Thankfully, systemd makes process control amazingly easy.  I will be going through an example here with a group I created for video encoding/decoding.  Your utilization numbers of what I will set myself may be different, and can be modified to your liking.  The full set of wiki steps can be found on the Arch Wiki here.

First, we will need to install the appropriate utility from the AUR (libcgroups).  Please be sure to modify the wget target if it changes:

tar -xvzf libcgroup.tar.gz
cd libcgroup.tar.gz
make -csi

After libcgroups is installed, we can move on to the next set of steps.  First, let’s create my “encoding” cgroup.  Replace $USER with your desired username.

cgcreate -a $USER -g memory,cpu:encoding

Easy right?  Next, we will modify both the cpu and memory contraints for the processes that will make use of this group.  The memory constraint must be written in bytes (i.e. 10MB being 10000000).  The CPU constraint will be handled in what cgroups calls “shares.”  There is a total of 1024 shares, with 100 shares roughly being ~10 percent of all CPU utilization.

I will be setting the cgroup “encoding” with a limit of 8 GB of memory, and 700 “shares” of CPU processing.  With that understood, here are my example settings.

echo 8589934592 > /sys/fs/cgroup/memory/encoding/memory.limit_in_bytes
echo 700 > /sys/fs/cgroup/cpu/encoding/cpu.shares

That’s all you have to do for a basic setup.  To run handbrake under this group, perform the following command in the Terminal for handbrake:

cgexec -g memory,cpu:handbrake ghb &

A simple way to handle this is to create yourself a shortcut anywhere on your desktop or system to launch this command via bash script:


The contents are as follows:

cgexec -g memory,cpu:encoding ghb &

Alternatively,To make this script executable without asking for the root password, edit access using the ‘visudo command’ adding the line:


Now you can add a shortcut anywhere in the system and launch the process using cgroup with no passwod.  From a security standpoint this is not recommended, but for some home users that are in control of their systems, it may.

Setting up your group to run on startup

If you wish to set the cgroup persistently for when you boot you machine, you can modify “/etc/cgconfig” as such:

group groupname {
  perm {
# who can manage limits
    admin {
      uid = $USER;
# who can add tasks to this group
    task {
      uid = $USER;
# create this group in cpu and memory controllers
  cpu { }
  memory { }

group groupname/foo {
  cpu {
    cpu.shares = 100;
  memory {
    memory.limit_in_bytes = 10000000;

An alternative method

Also, you can manage cpu utilization with ‘cpulmit‘   Archlinux contains this package under the default repository set.  As an example, here is a command to limit Firefox:

cpulimit -e firefox -l 30

This command will limit the firefox process to 30% of the CPU’s utilization.  If you wish to use the PID of the process, use the ‘-p’ option instead of the ‘-e’ option.  If is recommended to run cpulmit as a root user for better control, but it is not completely necessary.

Using cpulimit with SMP (symetric multi-core processor) Systems

The project’s page specifically notes:

"If your machine has one processor you can limit the percentage from 0% to 100%,
which means that if you set for example 50%, your process cannot use more than 
500 ms of cpu time for each second.

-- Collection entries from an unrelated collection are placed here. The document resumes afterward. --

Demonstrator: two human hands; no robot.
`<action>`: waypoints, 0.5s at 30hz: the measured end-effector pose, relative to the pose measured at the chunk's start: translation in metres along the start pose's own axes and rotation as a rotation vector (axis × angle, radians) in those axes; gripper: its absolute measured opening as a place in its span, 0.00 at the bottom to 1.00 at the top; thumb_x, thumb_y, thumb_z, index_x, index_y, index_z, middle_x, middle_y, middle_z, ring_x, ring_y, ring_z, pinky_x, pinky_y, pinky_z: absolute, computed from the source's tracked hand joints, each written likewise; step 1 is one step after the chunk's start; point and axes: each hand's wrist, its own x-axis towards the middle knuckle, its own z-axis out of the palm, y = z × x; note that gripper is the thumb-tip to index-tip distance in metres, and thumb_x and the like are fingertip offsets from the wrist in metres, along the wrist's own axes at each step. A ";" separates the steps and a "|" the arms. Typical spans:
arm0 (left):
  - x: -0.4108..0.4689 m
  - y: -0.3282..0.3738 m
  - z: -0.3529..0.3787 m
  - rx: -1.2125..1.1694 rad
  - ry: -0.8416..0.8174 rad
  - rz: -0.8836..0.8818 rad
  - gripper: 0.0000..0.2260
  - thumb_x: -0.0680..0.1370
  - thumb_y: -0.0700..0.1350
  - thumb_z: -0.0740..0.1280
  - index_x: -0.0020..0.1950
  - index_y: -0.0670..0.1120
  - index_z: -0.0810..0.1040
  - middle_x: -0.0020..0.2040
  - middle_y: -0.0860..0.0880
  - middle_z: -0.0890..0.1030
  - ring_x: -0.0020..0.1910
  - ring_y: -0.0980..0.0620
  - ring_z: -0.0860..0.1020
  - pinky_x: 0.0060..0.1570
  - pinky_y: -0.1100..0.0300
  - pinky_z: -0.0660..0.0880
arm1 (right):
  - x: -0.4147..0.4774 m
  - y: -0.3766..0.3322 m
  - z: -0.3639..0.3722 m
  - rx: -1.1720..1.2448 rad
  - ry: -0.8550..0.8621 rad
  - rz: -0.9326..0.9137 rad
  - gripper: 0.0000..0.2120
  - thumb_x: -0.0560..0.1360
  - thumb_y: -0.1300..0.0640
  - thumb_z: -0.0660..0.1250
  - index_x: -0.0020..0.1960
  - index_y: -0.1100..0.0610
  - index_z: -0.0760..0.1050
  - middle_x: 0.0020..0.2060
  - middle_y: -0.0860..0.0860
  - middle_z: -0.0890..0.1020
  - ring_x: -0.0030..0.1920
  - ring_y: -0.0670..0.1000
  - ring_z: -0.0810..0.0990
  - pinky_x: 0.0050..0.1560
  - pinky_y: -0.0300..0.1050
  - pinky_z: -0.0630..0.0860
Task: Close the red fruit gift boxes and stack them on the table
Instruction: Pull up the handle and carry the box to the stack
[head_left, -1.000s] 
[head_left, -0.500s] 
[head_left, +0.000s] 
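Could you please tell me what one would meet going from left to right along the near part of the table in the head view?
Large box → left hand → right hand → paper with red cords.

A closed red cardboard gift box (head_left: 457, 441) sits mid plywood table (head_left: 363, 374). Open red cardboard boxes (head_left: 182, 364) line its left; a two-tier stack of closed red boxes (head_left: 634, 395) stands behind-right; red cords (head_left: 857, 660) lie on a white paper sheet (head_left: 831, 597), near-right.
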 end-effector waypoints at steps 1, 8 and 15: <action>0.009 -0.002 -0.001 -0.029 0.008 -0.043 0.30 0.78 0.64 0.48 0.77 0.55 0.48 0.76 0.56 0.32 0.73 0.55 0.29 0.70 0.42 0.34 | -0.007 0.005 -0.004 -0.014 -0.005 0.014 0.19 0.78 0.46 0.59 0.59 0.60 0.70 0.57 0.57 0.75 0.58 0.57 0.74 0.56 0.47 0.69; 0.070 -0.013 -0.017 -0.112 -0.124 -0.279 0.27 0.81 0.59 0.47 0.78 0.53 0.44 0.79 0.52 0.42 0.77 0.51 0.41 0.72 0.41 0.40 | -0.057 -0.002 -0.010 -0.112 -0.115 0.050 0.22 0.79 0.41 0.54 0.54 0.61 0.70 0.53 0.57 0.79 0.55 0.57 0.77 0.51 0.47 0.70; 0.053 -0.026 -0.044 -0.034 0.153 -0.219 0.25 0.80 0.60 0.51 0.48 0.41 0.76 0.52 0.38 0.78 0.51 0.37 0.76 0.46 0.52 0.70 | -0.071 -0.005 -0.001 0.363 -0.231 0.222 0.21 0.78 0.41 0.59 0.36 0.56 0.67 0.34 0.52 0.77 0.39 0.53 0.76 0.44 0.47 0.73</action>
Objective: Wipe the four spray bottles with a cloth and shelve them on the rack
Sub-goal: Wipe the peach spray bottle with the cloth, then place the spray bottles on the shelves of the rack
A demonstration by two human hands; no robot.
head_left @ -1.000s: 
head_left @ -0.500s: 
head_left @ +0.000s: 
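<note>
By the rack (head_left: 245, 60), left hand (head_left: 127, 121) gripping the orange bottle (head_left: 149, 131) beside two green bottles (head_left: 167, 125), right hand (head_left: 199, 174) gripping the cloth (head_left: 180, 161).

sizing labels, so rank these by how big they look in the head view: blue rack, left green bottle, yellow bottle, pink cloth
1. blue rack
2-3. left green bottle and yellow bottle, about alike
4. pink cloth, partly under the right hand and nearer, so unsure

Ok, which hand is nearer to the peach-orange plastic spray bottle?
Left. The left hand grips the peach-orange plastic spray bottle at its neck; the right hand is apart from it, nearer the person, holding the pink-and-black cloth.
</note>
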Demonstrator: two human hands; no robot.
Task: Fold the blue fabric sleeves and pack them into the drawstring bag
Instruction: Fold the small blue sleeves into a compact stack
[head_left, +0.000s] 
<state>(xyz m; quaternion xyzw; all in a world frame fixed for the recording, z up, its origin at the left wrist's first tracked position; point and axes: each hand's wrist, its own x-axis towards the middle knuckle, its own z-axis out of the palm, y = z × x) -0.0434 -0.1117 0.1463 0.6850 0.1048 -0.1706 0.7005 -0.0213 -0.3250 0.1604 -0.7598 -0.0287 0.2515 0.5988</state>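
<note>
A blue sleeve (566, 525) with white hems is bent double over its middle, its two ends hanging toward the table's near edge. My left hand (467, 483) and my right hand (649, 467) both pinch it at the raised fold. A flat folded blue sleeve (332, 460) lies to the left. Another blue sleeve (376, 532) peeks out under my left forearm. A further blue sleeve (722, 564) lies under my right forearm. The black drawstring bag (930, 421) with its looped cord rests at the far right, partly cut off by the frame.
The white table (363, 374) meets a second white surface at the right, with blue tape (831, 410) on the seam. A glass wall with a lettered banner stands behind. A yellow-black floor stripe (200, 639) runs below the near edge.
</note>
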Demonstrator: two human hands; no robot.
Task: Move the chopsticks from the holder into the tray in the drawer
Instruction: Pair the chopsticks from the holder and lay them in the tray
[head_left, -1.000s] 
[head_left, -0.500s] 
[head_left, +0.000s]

But if your machine has four processors, 
percentage may vary from 0% to 400%, so setting the limit to 200% means to use 
no more than half of the available power. In any case, the percentage is the 
same of what you see when you run top."

Final Thoughts

With that in mind, you should be all set using either cgroups or cpulimit (only handling CPU limits of course).  I highly suggest you use cgroups if possible.  it is far* more capable and customizable.  If you should have any questions of comments, be sure to leave them below, or for personalized support, see the “Linux Support” link at the to of the site



About professorkaos64

Posted on 20131227, in How-To and tagged , , , , , , , . Bookmark the permalink. Leave a comment.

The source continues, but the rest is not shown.